Zibanejad, by the way, is closing in on an arbitration date and probably wants a lot of money.
The loss of Derek Stepan was obviously a calculated one, but let’s not act like he isn’t a low-end No. 1 or elite No. 2. That’s tough to replace, and it seems like the Rangers didn’t even really try. They’re hoping young guys take a step this year, probably Miller in particular, but things are a little dicey here.
Not so on the wings, where the Rangers have plenty of guys who can play and, more importantly, can skate. I really like their winger group a lot pretty much up and down the roster.
Thing is, though, that this might be the Rangers’ last serious kick at the can as any sort of notable NHL team for a while. We know already that elite-level players just don’t hit unrestricted free agency, and the Rangers only have 11 — eleven! — players signed for 2018-19. Some of the people are are as yet unsigned include RFAs like Miller, Hayes, Skjei, and Jimmy Vesey; players they will have plenty of money and desire to re-sign. But going out the door are Rick Nash and Michael Grabner, guys that aren’t easy to replace. Couple that with a Lundqvist who will be another year older and a lot of the solid answers on this club over the past few years start to dry up quick.
Point is, it’s difficult to assess where the Rangers are headed. How much slack does Alain Vigneault, a good coach with a few unfortunate blind spots, have with management if this team starts to look like it might miss the playoffs? This isn’t exactly an easy division and you have to say the Rangers took a step back this summer.
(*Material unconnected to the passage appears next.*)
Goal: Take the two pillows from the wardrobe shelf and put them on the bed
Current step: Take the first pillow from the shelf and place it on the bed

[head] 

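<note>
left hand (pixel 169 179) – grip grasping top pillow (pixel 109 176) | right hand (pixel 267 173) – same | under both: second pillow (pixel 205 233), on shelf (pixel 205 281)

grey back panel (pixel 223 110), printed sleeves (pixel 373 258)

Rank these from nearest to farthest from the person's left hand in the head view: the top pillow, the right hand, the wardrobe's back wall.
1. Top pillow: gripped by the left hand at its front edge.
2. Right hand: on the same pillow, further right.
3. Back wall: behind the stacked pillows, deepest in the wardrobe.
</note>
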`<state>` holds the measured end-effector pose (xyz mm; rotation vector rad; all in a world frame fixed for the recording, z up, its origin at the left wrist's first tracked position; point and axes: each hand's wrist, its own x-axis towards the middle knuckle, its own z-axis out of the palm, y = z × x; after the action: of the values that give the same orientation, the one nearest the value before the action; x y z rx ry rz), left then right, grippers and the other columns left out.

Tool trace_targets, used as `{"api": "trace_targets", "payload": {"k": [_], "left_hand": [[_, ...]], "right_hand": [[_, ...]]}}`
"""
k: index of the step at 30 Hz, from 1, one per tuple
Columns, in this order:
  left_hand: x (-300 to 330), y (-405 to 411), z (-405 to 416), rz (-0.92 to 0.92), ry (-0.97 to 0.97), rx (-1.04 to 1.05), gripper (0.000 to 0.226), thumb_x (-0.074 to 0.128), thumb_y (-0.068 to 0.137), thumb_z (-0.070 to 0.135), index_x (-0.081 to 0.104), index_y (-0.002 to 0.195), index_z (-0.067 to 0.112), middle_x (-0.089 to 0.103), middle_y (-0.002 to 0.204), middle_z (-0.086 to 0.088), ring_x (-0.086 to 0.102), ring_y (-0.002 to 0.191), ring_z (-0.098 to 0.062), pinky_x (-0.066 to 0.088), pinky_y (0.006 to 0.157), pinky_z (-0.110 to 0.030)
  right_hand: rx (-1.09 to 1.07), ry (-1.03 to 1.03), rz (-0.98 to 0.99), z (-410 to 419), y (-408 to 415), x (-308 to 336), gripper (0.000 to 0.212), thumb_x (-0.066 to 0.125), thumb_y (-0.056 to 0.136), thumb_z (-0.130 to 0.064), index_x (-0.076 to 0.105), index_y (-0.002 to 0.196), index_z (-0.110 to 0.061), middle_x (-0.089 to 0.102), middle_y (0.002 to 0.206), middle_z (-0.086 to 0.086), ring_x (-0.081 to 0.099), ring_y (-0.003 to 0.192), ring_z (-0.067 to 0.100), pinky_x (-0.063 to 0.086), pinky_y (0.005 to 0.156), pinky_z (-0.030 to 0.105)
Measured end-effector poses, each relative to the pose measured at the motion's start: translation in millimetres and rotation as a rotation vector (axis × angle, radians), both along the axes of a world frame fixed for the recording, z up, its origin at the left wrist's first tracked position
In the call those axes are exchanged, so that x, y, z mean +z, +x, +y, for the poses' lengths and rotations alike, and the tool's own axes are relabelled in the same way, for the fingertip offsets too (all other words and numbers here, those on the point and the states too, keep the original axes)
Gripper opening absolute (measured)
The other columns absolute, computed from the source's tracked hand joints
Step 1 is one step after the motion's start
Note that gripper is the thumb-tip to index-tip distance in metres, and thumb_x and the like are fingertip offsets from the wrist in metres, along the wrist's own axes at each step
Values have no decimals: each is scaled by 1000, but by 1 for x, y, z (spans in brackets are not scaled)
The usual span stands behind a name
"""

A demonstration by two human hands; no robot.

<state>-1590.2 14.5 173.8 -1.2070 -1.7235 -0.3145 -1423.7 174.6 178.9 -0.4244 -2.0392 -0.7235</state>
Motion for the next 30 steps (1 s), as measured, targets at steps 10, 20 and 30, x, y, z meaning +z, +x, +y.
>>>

The odds that they lost 10 points or so in the standings aren’t significant, but one or two things go wrong and this starts looking like a non-competitive team in a hurry.
The bigger, overarching question is “What’s this club’s long-term plan in net,” especially since Lundqvist is signed for three seasons after the coming one at $8.5 million? Let’s acknowledge here their goaltending pipeline is stacked, but how much that helps the club in the next, say, three years is probably minimal.
The good news is that most of the good players already on the roster are in their mid- or late-20s, which buys them some time on the back end of a rebuild-on-the-fly. But it’s pretty reasonable to have a lot of concerns about this team’s chances to be anything other than a first-round bounce-out at best over the next two seasons.
Which, if you’re rebuilding — on-the-fly or otherwise — might not be that helpful. Picking in the mid-teens, whether you barely make the playoffs or barely miss them, doesn’t get you high-level talent. Last summer, Corey Pronman had the Rangers’ farm system as 28th in the league. You don’t improve on that much if you’re picking 16th, but you don’t get much better with a total talent sell-off. Which isn’t going to happen because that’s not what the Rangers do.
So it’s a tough situation overall, and it’s mostly because there might not be another choice for this franchise in particular.